ベースアップ金額の最頻値は、昨年の「5000円以上」から「1000~1999円」へダウン。ベースアップ額が想定より多い場合、転職意向を弱める層が25%存在し、昨年と比較して増加

ベースアップを受けた割合は昨年と変わらず3割弱。IT関連で増加し、金融・不動産関連で減少

図1

2016年度のベースアップの有無を聞いたところ、「ベースアップがあった」は約3割で、昨年と同水準であった。
「ベースアップがあった」割合は業種別では、『IT・通信・インターネット』が昨年の31.0%から36.8%に増加した。これは好業績に加えて、顧客ニーズの多様化や技術革新への対応が他の業種よりも早いサイクルで求められるため、それに対応できる優秀人材を外から呼び込みやすくするためにベースアップで待遇面の底上げをし、さらに社内コア人材の流出を防止するための施策の一環だと推察される。
一方で『金融・保険』『不動産・建設・設備』で「ベースアップがあった」割合は減少した。これは他の業種に比べて景況感の影響を先行して受ける特徴があり、前者では金融政策(マイナス金利など)の不安定要素による先行き不透明感、後者では財政政策(公共投資など)の中・長期的な展望の不透明感などが、ベースアップの実施を鈍らせていると考えられる。

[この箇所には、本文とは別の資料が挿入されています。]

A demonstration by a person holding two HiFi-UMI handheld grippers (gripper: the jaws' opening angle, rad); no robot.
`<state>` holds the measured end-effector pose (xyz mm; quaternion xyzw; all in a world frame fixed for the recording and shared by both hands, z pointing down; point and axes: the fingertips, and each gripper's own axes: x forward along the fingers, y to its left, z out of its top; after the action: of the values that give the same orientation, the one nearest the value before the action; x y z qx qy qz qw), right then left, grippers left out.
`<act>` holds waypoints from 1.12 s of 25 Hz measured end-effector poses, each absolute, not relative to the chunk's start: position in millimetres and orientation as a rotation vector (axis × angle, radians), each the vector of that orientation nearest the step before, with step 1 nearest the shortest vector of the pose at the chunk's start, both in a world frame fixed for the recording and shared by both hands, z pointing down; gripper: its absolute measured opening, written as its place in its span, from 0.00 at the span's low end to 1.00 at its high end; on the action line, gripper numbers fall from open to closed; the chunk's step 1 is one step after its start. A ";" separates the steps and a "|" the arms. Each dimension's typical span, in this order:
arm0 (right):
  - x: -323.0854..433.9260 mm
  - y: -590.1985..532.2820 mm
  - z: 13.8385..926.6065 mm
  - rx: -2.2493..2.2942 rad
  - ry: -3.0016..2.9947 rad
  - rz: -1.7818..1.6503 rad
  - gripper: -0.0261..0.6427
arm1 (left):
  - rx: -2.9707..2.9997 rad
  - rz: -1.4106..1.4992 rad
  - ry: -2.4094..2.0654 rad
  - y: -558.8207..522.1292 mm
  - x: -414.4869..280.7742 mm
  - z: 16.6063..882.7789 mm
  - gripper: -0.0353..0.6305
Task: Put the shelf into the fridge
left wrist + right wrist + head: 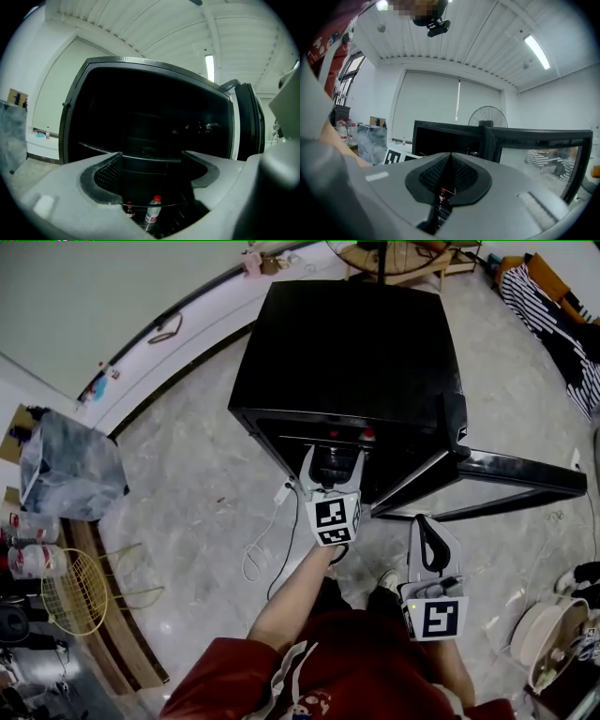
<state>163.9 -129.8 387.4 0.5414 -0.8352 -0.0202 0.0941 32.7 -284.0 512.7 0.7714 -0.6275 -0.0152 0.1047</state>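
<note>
The black mini fridge [356, 343] stands on the floor with its door [516, 474] swung open to the right. My left gripper [333, 457] is at the fridge mouth, jaws open with nothing between them. In the left gripper view the open gripper [151, 164] faces the dark interior of the fridge [154, 75], where a shelf [98, 149] lies level across it. Below it stand two red-capped bottles [152, 208]. My right gripper [428, 526] hangs back beside the door, shut and empty. In the right gripper view the shut gripper [450, 161] points at the fridge [440, 129].
A white cable [267, 540] trails over the floor left of the fridge. A plastic-wrapped box [70, 465] and a yellow wire chair [80, 592] stand at the left. A round white appliance [553, 634] sits at the right, and a fan [487, 117] stands behind the fridge.
</note>
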 end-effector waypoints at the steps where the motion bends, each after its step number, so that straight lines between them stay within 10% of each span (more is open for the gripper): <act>1: 164.3 -130.6 387.6 1.610 -2.475 -0.058 0.04 | 2.275 -0.032 -1.857 -285.8 32.4 513.5 0.65; 28: 173.0 -158.3 390.2 1.669 -2.400 -0.063 0.04 | 2.306 0.070 -1.938 -355.4 32.3 516.1 0.66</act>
<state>173.0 -158.3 390.2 0.5673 -0.8161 -0.0216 0.1085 32.3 -355.4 516.1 0.7638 -0.6418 0.0233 0.0644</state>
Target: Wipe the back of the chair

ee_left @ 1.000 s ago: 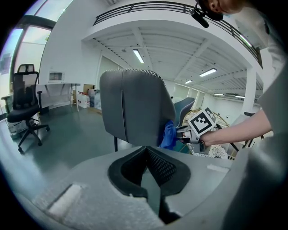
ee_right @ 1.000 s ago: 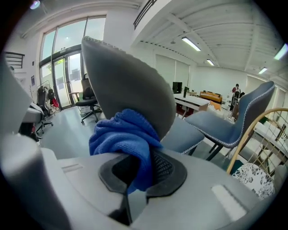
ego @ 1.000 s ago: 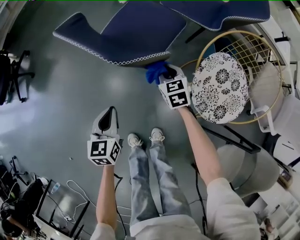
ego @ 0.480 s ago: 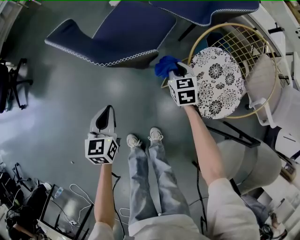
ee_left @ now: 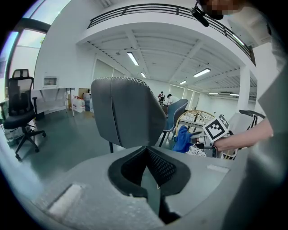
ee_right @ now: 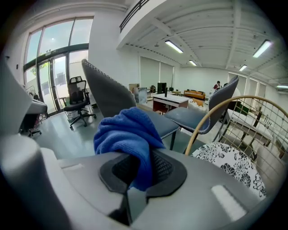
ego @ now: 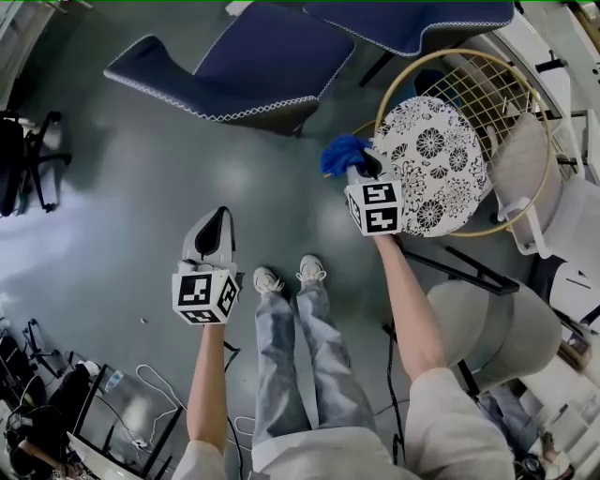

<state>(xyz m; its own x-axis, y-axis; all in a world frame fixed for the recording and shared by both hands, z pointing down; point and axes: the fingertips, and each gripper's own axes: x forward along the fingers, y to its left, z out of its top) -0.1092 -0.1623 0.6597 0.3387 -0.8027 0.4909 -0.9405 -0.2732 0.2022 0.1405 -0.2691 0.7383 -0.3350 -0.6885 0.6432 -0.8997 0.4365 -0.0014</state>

ベースアップの金額の最頻値は、昨年の「5000円以上」から「1000~1999円」へダウン

図2

2016年度のベースアップの金額を聞いたところ、「1000~1999円」が26.0%で最も高く、昨年と比べて10pt増加。「5000円以上」が22.0%で続くが、ベースアップの金額は昨年と比べてやや低めにシフトした様子。

ベースアップ額が想定より多い場合に転職意向を弱める層が25%存在し、昨年と比較して増加

図3

ベースアップの有無やベースアップの金額が転職意向に与えた影響について聞いたところ、『定期昇給とベースアップの両方ともなかった』層と『ベースアップ額が想定より少なかった』層は、昨年と同様に「転職意向は強くなった」割合が高い。
一方、『想定より多かった』層は、「転職意向は弱くなった」が25.0%存在しており、昨年と比べて10pt以上増加。昨年と比較するとベースアップの気運が低調なこと、景況感がやや落ち込んでいることなどを背景として、想定を上回るベースアップの金額には、転職意向を抑制する効果が少なからずある模様。